Apart from the disgusting cheap shot here--seriously, even for you, it's a cheap and nasty attack that serves nothing--you are operating from flawed bases.

Keeping faith with my loved ones includes standing up for our shared values. Namely, that if you commit a crime prohibited by a just and necessary law, you must be held to account no matter who you are.

That is what justice means. That is why justice is blind. Everyone is subject, or should be.
posted by feckless fecal fear mongering at 10:00 AM on September 10, 2014 [6 favorites]


Put more bluntly: never has "fuck you, I've got mine" been so clearly stated as a stance, corb.
posted by jaduncan at 10:11 AM on September 10, 2014 [12 favorites]


Thank you, scody, for making my home state a better, more just, more humane place.
posted by Eyebrows McGee at 11:08 AM on September 10, 2014


I think your idea of what I mean by wholly innocent is slightly different than mine (for example, it would not require currently capital crimes, as I think some crimes are no longer capital that should be), but yes. One wholly innocent person executed in 22 years is completely acceptable to me in exchange for the ability to execute some of the worst offenders.
posted by corb at 4:16 PM on September 9 [+] [!]

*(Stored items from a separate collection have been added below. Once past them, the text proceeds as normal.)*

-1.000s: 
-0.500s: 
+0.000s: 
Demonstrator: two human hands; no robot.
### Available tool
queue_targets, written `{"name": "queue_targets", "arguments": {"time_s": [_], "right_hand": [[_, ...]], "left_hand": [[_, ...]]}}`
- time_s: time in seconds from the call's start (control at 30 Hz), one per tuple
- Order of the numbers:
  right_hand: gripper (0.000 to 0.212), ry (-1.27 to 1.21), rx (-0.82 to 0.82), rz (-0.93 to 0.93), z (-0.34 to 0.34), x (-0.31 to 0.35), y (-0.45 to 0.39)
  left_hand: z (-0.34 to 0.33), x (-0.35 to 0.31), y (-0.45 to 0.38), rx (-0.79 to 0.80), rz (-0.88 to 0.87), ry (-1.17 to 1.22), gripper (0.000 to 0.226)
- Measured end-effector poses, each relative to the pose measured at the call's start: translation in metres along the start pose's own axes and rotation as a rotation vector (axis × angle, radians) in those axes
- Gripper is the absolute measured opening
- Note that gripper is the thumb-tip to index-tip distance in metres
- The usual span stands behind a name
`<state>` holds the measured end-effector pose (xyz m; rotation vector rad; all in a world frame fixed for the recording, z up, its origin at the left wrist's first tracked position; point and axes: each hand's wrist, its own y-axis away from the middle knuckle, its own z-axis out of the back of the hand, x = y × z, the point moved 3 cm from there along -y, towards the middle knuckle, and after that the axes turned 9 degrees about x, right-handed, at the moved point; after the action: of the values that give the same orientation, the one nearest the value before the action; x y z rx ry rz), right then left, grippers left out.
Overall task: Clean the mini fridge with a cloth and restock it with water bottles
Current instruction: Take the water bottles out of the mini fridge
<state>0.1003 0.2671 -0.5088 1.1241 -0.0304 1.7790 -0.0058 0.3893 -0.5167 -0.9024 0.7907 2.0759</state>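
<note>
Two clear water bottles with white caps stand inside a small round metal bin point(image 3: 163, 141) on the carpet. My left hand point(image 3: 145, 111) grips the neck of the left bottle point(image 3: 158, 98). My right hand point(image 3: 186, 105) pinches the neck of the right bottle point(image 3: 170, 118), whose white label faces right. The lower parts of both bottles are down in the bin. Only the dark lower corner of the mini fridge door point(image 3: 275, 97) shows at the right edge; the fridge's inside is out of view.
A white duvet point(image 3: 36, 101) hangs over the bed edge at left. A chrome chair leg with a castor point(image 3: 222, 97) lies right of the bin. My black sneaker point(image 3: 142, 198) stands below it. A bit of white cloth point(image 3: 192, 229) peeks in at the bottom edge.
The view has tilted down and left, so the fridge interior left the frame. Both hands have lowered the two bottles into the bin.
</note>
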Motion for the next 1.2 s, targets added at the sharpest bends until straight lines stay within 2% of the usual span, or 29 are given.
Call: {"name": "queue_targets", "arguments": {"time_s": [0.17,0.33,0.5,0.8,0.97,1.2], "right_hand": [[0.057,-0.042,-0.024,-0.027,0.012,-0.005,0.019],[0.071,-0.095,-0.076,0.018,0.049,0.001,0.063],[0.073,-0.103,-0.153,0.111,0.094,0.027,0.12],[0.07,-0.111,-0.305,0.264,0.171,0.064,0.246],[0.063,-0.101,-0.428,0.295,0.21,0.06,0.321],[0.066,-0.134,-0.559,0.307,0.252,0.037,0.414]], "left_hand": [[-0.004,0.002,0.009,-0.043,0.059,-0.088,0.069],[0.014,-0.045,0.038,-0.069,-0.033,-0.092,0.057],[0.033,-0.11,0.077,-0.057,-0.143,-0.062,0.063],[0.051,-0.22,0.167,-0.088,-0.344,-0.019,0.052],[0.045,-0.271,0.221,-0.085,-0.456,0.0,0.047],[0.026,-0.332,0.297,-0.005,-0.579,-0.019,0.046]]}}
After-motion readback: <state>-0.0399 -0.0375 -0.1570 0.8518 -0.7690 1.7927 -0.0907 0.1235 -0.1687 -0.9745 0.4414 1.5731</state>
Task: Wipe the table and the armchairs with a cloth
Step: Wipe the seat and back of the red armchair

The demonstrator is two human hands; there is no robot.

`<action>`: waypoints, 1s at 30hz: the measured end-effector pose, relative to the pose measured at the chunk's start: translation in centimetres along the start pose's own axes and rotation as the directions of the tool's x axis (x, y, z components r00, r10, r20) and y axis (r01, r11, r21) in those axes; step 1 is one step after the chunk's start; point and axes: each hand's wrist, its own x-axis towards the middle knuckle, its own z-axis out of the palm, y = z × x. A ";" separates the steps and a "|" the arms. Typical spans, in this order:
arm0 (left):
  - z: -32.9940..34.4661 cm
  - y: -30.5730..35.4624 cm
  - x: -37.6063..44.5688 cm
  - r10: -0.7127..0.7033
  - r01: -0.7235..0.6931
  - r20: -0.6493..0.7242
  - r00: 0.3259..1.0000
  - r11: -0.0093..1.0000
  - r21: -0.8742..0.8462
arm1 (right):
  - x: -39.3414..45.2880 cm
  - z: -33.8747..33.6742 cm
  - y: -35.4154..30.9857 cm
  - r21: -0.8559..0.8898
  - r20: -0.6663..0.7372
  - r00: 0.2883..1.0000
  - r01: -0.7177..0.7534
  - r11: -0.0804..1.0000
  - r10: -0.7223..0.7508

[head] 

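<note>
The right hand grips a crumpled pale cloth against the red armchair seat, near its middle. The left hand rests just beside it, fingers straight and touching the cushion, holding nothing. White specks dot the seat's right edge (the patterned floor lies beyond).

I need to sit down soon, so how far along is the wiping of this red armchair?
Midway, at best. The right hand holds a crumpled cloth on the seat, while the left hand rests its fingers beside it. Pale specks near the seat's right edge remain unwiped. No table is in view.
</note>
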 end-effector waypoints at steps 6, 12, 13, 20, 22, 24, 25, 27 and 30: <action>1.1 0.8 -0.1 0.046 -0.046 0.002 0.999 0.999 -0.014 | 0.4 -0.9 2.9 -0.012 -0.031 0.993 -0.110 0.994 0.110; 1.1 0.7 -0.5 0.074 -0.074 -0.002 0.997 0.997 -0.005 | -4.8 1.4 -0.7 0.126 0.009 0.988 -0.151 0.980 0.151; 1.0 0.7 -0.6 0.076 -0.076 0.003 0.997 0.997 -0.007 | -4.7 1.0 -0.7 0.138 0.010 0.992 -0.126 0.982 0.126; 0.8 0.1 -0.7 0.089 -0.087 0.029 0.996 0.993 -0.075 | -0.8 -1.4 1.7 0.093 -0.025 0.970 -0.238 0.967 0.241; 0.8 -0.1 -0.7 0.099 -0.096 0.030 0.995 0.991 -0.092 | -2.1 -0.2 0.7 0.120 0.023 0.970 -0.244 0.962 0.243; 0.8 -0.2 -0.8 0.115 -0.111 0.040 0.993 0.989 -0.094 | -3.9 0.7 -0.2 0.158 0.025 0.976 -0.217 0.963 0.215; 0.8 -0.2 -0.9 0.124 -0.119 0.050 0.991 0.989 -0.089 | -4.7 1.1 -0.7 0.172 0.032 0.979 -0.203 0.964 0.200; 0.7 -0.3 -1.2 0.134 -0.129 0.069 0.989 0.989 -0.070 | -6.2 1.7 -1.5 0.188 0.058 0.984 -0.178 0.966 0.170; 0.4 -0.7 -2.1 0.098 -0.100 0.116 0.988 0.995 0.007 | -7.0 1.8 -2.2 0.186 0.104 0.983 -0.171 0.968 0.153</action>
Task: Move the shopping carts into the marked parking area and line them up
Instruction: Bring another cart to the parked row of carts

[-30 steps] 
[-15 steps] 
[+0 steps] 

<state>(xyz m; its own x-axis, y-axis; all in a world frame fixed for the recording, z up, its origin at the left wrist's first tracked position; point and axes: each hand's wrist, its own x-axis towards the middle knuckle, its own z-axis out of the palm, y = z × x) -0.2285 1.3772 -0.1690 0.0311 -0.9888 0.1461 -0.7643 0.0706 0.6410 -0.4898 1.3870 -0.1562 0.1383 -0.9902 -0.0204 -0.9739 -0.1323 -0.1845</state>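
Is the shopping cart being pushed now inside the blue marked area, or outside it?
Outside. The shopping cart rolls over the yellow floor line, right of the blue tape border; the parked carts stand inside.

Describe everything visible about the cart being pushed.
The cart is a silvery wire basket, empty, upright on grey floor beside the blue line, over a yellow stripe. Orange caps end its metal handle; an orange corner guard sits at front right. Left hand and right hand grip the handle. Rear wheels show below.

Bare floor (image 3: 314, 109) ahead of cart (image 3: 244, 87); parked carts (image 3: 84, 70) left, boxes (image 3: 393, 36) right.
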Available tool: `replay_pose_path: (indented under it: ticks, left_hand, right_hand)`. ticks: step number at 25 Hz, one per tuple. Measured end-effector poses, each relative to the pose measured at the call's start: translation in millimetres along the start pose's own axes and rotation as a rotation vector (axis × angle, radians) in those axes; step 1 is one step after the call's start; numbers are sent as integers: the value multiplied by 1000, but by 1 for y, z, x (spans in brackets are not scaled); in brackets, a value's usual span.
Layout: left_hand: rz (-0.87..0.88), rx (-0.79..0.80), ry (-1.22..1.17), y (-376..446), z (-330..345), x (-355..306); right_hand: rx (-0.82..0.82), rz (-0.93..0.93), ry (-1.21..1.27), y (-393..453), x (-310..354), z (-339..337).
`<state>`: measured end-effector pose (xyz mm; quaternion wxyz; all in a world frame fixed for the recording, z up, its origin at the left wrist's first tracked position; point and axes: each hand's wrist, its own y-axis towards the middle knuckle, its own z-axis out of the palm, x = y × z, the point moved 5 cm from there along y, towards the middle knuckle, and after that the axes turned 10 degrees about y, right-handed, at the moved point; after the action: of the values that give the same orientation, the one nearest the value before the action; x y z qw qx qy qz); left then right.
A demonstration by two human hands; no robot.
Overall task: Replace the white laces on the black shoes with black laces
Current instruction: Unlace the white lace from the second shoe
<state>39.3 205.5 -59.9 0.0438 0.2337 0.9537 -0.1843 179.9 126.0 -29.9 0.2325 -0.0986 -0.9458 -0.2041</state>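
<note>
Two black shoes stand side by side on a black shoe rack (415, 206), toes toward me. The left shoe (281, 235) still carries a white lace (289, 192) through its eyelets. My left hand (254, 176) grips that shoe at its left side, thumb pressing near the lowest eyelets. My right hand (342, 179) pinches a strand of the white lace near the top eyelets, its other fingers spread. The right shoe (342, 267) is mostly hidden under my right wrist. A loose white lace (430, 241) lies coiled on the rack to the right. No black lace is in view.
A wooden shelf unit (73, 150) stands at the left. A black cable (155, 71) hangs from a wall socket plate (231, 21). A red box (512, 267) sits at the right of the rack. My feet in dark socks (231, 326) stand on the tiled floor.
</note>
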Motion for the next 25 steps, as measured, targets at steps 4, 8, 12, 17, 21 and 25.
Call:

I'm quoting this because it appears to be a genuine statement. Logically, this reads like, It's okay if our government kills some persons who didn't actually do what the government said, as long as that death rate is less than 1/year.

That's pretty fucking repugnant.
posted by disconnect at 11:21 AM on September 10, 2014 [6 favorites]


John Rawls called it the "Veil of Ignorance" where you don't know what your "starting position" is.

As seen on Doctor Who.
posted by homunculus at 3:26 PM on September 11, 2014




scody disabled her account and that really fucking sucks.
posted by poffin boffin at 10:15 PM on September 11, 2014 [10 favorites]


Damn it. Hope you can come back soon, scody -- I really respect your contributions around here.
posted by tonycpsu at 10:21 PM on September 11, 2014


People disable their accounts for many reasons. I hope scody's is temporary.
posted by JHarris at 11:17 PM on September 11, 2014


She's just taking a break, yup.
posted by rtha at 5:31 AM on September 12, 2014 [9 favorites]




A libertarian supporting the death penalty is baffling to me. State imposed death is virtually antonymous with liberty.

My complete opposition to the death penalty comes from libertarian leanings, not liberal ones.